GST, like other two antioxidant enzymes as mentioned above, is also involved in maintaining a potent enzymatic defense system which protects the living cells against oxidative stress induced by xenobiotics [34]. The activity of this enzyme was significantly inhibited in rat brain as recorded in the present investigation upon exposure to sublethal doses of carbofuran when administrated orally for 30 days at the interval of 24 h. These observations are in agreement with those reported in erythrocytes and the brain of rats exposed to single dose of carbofuran for short duration, that is, 24 h [9, 11]. The results from a recent study have demonstrated that the rats exposed to relatively lower doses of carbofuran, that is, 5 and 10% LD50 for 30 days, exhibited significant reduction in GST activity in brain and heart [7, 8]. In contrast, GST from the liver of rat exposed to chronic and acute doses of carbofuran displayed elevation in its activity [5]. The activity of GST on the prior treatment of curcumin in carbofuran treated rat brain was restored near to control group animal which received only ground nut oil. This finding is supported by the observations recorded by Salama and El-Bahr [35].

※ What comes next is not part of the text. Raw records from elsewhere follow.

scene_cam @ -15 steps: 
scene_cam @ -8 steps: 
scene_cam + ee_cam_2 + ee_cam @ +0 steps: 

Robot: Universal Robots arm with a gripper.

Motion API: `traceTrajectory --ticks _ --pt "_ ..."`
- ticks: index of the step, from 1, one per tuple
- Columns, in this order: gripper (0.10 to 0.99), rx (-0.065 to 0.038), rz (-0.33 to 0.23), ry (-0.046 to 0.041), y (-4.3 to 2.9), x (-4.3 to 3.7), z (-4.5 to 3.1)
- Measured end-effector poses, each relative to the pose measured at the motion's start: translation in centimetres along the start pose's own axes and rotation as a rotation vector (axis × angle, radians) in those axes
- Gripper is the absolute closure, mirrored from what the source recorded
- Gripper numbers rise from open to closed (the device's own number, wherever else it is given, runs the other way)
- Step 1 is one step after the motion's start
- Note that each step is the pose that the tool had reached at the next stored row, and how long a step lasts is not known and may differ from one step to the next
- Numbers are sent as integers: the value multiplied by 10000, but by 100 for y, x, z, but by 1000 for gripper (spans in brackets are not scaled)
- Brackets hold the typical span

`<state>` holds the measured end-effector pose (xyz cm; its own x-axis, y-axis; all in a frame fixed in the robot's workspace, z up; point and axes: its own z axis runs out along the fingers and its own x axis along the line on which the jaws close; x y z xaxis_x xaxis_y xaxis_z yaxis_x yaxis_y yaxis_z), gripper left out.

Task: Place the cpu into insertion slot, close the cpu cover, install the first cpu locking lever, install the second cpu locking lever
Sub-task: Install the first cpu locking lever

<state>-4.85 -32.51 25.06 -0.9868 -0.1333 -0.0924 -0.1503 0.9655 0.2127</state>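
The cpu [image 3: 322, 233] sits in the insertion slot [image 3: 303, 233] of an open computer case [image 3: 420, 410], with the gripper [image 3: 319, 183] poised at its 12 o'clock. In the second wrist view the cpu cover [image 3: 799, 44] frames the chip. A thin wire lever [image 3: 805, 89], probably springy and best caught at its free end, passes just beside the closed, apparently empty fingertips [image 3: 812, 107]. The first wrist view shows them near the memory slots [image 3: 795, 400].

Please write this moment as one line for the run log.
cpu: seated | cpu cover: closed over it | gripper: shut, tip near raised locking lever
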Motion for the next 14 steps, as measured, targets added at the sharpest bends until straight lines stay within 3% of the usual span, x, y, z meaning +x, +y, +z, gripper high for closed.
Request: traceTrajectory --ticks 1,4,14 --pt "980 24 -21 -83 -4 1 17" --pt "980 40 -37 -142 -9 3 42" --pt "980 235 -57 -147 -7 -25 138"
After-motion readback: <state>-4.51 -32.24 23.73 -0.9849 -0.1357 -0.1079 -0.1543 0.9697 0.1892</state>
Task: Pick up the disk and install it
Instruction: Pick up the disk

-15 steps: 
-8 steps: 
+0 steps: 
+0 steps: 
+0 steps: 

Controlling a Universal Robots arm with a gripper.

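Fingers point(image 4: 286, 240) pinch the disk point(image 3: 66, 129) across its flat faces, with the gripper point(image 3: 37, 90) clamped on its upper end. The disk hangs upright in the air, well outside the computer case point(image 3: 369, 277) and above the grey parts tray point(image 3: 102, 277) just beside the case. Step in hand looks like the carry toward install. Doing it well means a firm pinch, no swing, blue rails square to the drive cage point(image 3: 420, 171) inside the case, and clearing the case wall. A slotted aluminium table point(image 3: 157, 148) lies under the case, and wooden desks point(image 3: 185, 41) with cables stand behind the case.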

The relation between LPO and antioxidant enzymes activities was best described by the prooxidant (P)/antioxidant (A) ratio as shown in Table 2. The ratio in the rat brain was increased in the carbofuran treated animals. The extent of enhancement in the ratio was dose dependent (Table 2). This trend showed that the free radical generation in the rat brain depends on the dose of carbofuran. The data indicated that brain is highly susceptible to oxidative stress due to the presence of the large amount of polyunsaturated fatty acids (PUFA), poor availability of antioxidants, and consumption of large amount of oxygen per unit weight (about 20% of the total amount used in humans) [6]. The prooxidant (P)/antioxidant (A) ratio was restored near to control group upon the pretreatment of curcumin in the experimental animals treated with carbofuran (Table 2). The restoration of this ratio was due to antioxidant potential of curcumin which restored the level of TBARS and activities of antioxidant enzymes.

5. Conclusions

These results from the present study demonstrated that carbofuran at sublethal doses was able to induce oxidative stress in the brain stem of rat, with the effect being dose dependent. It caused oxidative damage in the brain stem of rat upon long term exposure to carbofuran. The pretreatment of animals with curcumin showed attenuation of carbofuran toxicity. Its effect was more prominent at lower dose of carbofuran. The ameliorative effect of curcumin may be mediated via antioxidant potential of this molecule by scavenging the free radicals.

Competing Interests

The authors declare that they do not have any conflict of interests.

Acknowledgments

Sunil Kumar Jaiswal and Vivek Kumar Gupta gratefully thank University Grants Commission (UGC), New Delhi, for providing financial support in the form of a research fellowship.